In 6th is the fan with support module in an axial plan view and in a planar section from the downstream side 1 according to the 4th and 5 shown. The wings 18th of the impeller 3 have with their trailing edges 11 relatively small distance to the inflow edges 14th the profile struts 8th , which is advantageous for the radial compactness of the support module 1 and thus of the fan, and also advantageous for achieving a high degree of efficiency. The wings 18th of the impeller 3 protrude with their leading edges 10 inwards radially over the inner edge of the cover disk 19th above. The profile struts 8th protrude with their trailing edges 15th not radially over the radial outer contour of the nozzle plate 5 over, ie the radial extent of the nozzle plate 5 defines the radial installation space of the compact support module 1 and thus the fan. On the nozzle plate 5 are advantageous fasteners 17th intended for fastening the fan to a higher-level system.

6a is a detailed view of 6th , with an additional profile strut 8th angle sizes are shown schematically, namely the leading edge angle α 46 at the leading edge 14th and the trailing edge angle β 47 at the trailing edge 15th .

The leading edge angle α 46, in a section on a plane perpendicular to the axis, corresponds to the illustration according to FIG 6a , the angle between the local circumferential direction U 48 and the profile center line at the inflow edge 14th a profile strut 8th . The trailing edge angle β 47 is, in a section on a plane perpendicular to the axis, correspond to the illustration according to FIG 6a , the angle between the local circumferential direction U 48 and the profile center line at the trailing edge 15th a profile strut 8th . In order to achieve optimal flow conditions and thus high efficiency and low noise generation, the leading edge angle α 46 and the trailing edge angle β 47 are optimally adapted to those from the impeller 3 outgoing flow adjusted. Advantageously, α 46 is not equal to β 47; α 46 is also advantageously greater than β 47, in particular greater by at least 10 °. Α 46 and β 47 are advantageously smaller than 45 °.

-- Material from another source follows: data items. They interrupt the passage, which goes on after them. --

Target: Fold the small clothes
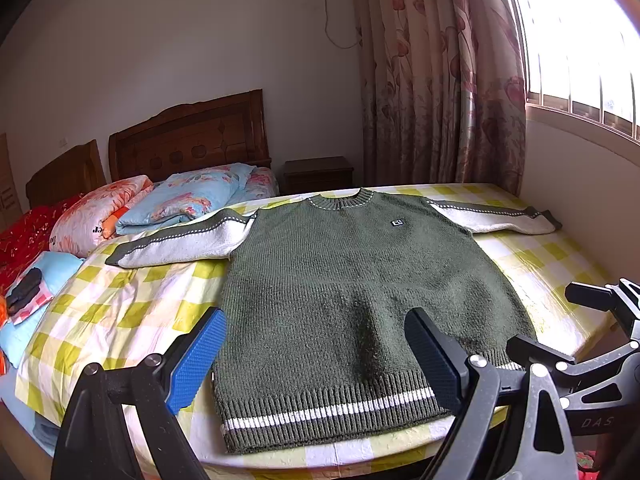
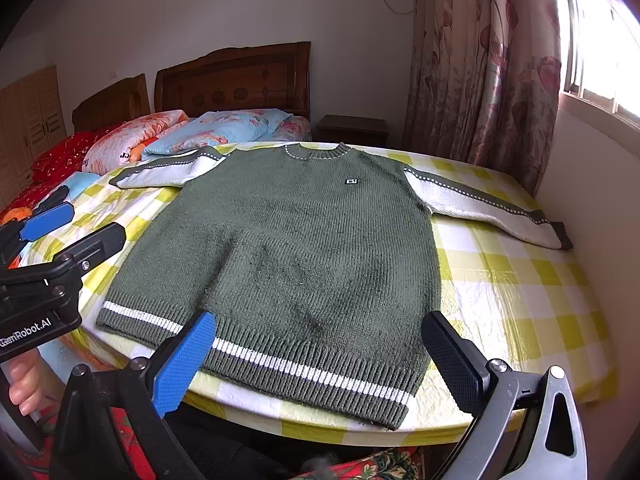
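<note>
A small dark green knit sweater (image 1: 340,300) with white sleeves lies flat, face up, on a yellow-checked cloth (image 1: 120,312), both sleeves spread out sideways. It also shows in the right wrist view (image 2: 288,248). Its striped hem faces me. My left gripper (image 1: 316,360) is open and empty, held above the hem's left part. My right gripper (image 2: 316,364) is open and empty above the hem's right part. The right gripper also shows at the right edge of the left wrist view (image 1: 600,320), and the left gripper at the left edge of the right wrist view (image 2: 68,224).
The checked cloth (image 2: 520,300) covers a table beside a bed with folded quilts (image 1: 184,200) and pillows (image 1: 96,212). A wooden headboard (image 1: 192,140), a nightstand (image 1: 318,174), curtains (image 1: 440,80) and a window wall (image 1: 580,184) stand behind.
</note>
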Tool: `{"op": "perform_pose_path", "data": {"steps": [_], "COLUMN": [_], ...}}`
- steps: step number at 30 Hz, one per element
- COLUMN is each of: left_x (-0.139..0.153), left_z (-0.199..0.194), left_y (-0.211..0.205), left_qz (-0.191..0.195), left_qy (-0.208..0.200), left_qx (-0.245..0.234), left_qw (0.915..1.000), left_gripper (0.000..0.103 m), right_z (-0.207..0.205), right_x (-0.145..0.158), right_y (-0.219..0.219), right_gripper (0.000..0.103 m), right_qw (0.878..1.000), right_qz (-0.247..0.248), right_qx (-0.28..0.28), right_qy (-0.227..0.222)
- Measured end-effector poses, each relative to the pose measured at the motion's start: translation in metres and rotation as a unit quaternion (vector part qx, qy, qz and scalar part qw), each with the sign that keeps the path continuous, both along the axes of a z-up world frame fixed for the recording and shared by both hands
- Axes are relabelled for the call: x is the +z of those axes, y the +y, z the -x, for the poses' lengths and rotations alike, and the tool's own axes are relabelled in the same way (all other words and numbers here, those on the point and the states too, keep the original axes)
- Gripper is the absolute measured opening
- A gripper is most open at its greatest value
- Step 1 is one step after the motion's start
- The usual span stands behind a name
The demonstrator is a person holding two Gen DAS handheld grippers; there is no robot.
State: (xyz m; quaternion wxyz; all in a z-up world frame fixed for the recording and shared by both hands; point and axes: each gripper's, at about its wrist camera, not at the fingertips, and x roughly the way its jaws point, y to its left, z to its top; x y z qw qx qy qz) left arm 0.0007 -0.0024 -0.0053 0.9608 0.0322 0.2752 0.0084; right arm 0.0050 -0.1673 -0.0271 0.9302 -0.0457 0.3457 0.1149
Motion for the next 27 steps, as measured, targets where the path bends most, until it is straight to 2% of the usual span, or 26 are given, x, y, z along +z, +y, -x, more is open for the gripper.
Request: {"op": "perform_pose_path", "data": {"steps": [27], "left_x": [-0.0018], "left_z": [-0.0012], "left_y": [0.0017], "left_qz": [0.004], "left_qy": [0.006], "left_qx": [0.001], "left_qw": [1.0], "left_gripper": [0.092], "right_z": [-0.0024], "right_x": [-0.0021], "right_y": [-0.0006], "right_gripper": [0.103], "right_qw": [1.0], "right_qz": [-0.004], "right_qx": [0.0], "right_qy": [0.005]}}
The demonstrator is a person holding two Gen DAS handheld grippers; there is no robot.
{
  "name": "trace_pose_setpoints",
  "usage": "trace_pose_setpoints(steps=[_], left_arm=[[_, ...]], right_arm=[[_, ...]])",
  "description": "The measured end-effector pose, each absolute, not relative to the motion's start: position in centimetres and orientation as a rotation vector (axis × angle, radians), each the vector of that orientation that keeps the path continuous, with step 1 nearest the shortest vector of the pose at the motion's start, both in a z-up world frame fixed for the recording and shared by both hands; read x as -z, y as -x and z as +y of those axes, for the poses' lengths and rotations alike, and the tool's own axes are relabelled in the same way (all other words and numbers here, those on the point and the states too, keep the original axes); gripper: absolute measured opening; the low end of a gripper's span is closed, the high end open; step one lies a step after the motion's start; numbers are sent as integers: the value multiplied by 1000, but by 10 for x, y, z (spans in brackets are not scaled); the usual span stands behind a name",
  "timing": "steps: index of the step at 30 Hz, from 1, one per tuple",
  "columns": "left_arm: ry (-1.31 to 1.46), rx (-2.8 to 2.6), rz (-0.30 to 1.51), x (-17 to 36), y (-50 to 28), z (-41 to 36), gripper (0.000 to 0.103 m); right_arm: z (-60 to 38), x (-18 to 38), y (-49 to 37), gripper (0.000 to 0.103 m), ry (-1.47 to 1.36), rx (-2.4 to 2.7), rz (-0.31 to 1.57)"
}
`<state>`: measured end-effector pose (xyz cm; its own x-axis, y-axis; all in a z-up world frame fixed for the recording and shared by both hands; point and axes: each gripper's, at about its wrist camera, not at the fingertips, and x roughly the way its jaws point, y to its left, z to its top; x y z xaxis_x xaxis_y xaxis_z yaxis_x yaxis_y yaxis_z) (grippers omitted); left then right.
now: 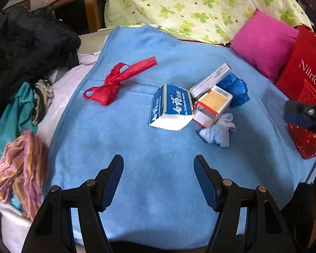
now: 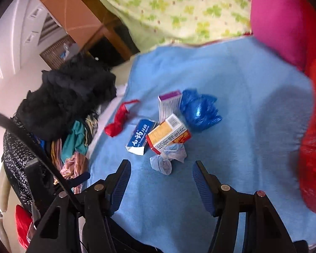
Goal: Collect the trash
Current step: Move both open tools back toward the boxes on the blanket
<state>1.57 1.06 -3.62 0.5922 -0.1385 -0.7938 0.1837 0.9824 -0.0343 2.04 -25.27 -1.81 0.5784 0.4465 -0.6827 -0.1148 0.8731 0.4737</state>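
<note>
Right wrist view: both the right gripper (image 2: 160, 181) and left gripper (image 1: 159, 177) gape wide, empty; nothing collected yet. Ahead lie boxes (image 2: 167, 136), tissue wad (image 2: 168, 160), blue bag (image 2: 199, 109), red ribbon (image 2: 118, 121).

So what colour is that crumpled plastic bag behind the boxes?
Bright blue crumpled plastic bag; the right wrist view shows it best.

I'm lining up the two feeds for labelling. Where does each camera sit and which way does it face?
Left wrist: on the left gripper, looking forward and down over the blue towel at the trash pile; its own open fingers show, and the other gripper's tip at the right edge.
Right wrist: on the right gripper, facing the same pile from nearer its crumpled tissue; its open fingers show.
Shared: towel, blue-and-white carton, red ribbon, pink cushion.
</note>
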Motion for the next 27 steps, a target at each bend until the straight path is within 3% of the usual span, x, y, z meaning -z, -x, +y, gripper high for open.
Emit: trace_pose_setpoints(steps=[7, 16, 23, 27], left_arm=[[-22, 227, 933, 48, -59, 1, 70], [14, 204, 931, 57, -59, 30, 70], [50, 201, 914, 50, -55, 47, 70], [48, 212, 911, 48, -56, 43, 70]], right_arm=[[-228, 55, -96, 65, -479, -316, 1021], [-206, 92, -172, 65, -594, -150, 1179], [-174, 102, -187, 66, -458, -32, 1189], [-176, 100, -183, 60, -394, -44, 1124]])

7th shows, in a perspective view from the inflow side, a further exemplary embodiment of a fan with a support module according to the invention 1 . In contrast to the embodiment according to 1 to 3 has the support module 1 in this embodiment only four profile struts 8th on, so has no free-standing profile struts without associated side plates. All four profile struts 8th are a side plate 7th assigned. The side panels 7th and the associated profile struts 8th are with fasteners 16 joined together to better align the side panels 7th and the profile struts 8th to ensure each other.

In other embodiments it is conceivable that the lateral profile struts 8th are made of sheet metal. For this purpose, a sheet metal can be suitably curved or, if necessary, folded several times in order to have a profile shape or at least the curved profile center line of the profile shape, in a cross section analogous to 6a to have seen. In such embodiments, too, the leading edge angle α 46 and the trailing edge angle β 47 are as before based on FIG 6th should be selected in order to achieve high levels of efficiency and low noise emissions.

8th shows the representation of the curves of the static pressure increases of a fan with standard suspension and a fan with a support module according to the invention at constant speed. This illustration clarifies the mode of operation of a support module according to the invention, in that a characteristic curve of a fan with a support module according to the invention is compared with a characteristic curve of an otherwise identical fan, in particular with the same impeller and the same motor, but in which the housing is largely neutral in terms of flow due to a standard motor suspension, for example consisting of Round metal struts, is replaced. The curve 20th shows the course of the static pressure increase for the fan with standard motor suspension (reference fan) as a function of the delivery volume flow. The fan with the support module according to the invention has the characteristic 21 for the static pressure increase depending on the delivery volume flow. By using the support module according to the invention, noticeably greater static pressure increases can be achieved than with a fan without a housing, especially in areas of medium to low delivery volume flows, and depending on the embodiment, a maximum increase in static pressure of 2% to 15% can be achieved at the same speed and the same delivery volume flow can be achieved. The dotted line 28 shows an exemplary volume flow, which is also used as a basis for the following figure descriptions. With this delivery volume flow, for example, the use of a support module according to the invention increases the static pressure increase from approximately 480 Pa to approximately 520 Pa by approximately 8%.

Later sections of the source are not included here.